Sind wir hier im Kreis gegangen? Zum Glück nein: Coordicide schlägt zwei weitere Konsensprotokolle vor:

  • der schnelle probabilistische Konsens (FPC) und
  • der zelluläre Konsens (CC)

Der Rest dieses Beitrags widmet sich einer kurzen Einführung in FPC und erklärt, wie man zu einem Konsens kommt, wenn es darum geht, zu entscheiden, ob eine einzelne Transaktion gültig ist oder nicht.
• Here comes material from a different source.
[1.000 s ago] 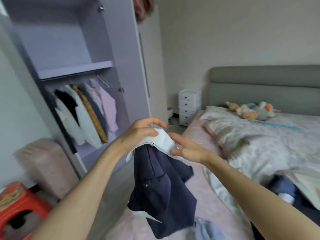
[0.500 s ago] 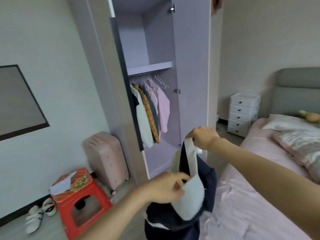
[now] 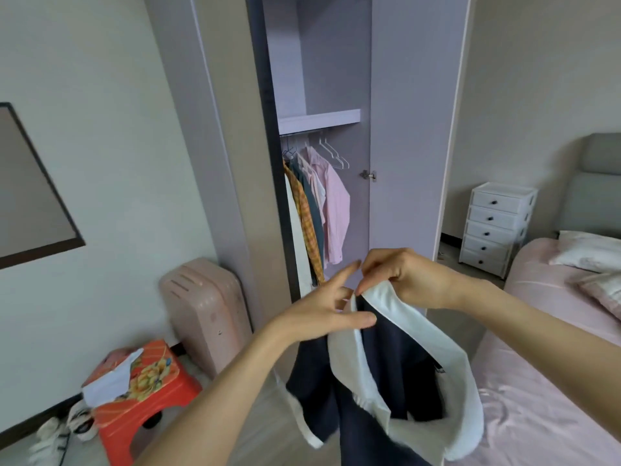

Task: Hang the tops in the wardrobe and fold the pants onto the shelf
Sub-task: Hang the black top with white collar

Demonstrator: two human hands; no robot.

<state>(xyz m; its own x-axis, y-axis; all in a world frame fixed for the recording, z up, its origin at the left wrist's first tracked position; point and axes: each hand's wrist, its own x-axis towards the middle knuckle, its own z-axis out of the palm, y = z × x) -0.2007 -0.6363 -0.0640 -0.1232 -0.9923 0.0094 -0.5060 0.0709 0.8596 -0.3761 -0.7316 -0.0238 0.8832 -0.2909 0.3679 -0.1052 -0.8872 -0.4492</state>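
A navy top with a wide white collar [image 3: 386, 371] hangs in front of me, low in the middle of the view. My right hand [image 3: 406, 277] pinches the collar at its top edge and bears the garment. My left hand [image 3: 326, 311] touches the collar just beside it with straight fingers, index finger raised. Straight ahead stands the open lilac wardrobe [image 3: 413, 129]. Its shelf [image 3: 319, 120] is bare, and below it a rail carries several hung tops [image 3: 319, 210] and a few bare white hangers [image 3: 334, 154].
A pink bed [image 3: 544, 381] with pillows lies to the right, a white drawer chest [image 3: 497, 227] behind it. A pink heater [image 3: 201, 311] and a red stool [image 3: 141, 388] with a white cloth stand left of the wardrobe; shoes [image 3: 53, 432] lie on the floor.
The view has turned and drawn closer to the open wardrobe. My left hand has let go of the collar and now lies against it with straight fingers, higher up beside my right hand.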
In einem zukünftigen Blog-Beitrag werden wir uns damit befassen, warum dies ausreicht, um einen Konsens auf der Ebene von Tangle zu erzielen, und wir werden die Endgültigkeit von Transaktionen im Tangle erörtern.


Was ist FPC?

In Phantasie Hinsicht ist die FPC ein führerlos probabilistisches binäres Konsens Protokoll niedriger kommunikativer Komplexität , die in einer byzantinischen Infrastruktur robust ist – Original Artikel von Serguei Popov und Bill Buchanan .

Lassen Sie uns sehen, was all diese Begriffe wirklich bedeuten, und zunächst eine leichtere Version der FPC vorstellen, die einfach zu implementieren ist und die meisten wichtigen Funktionen enthält.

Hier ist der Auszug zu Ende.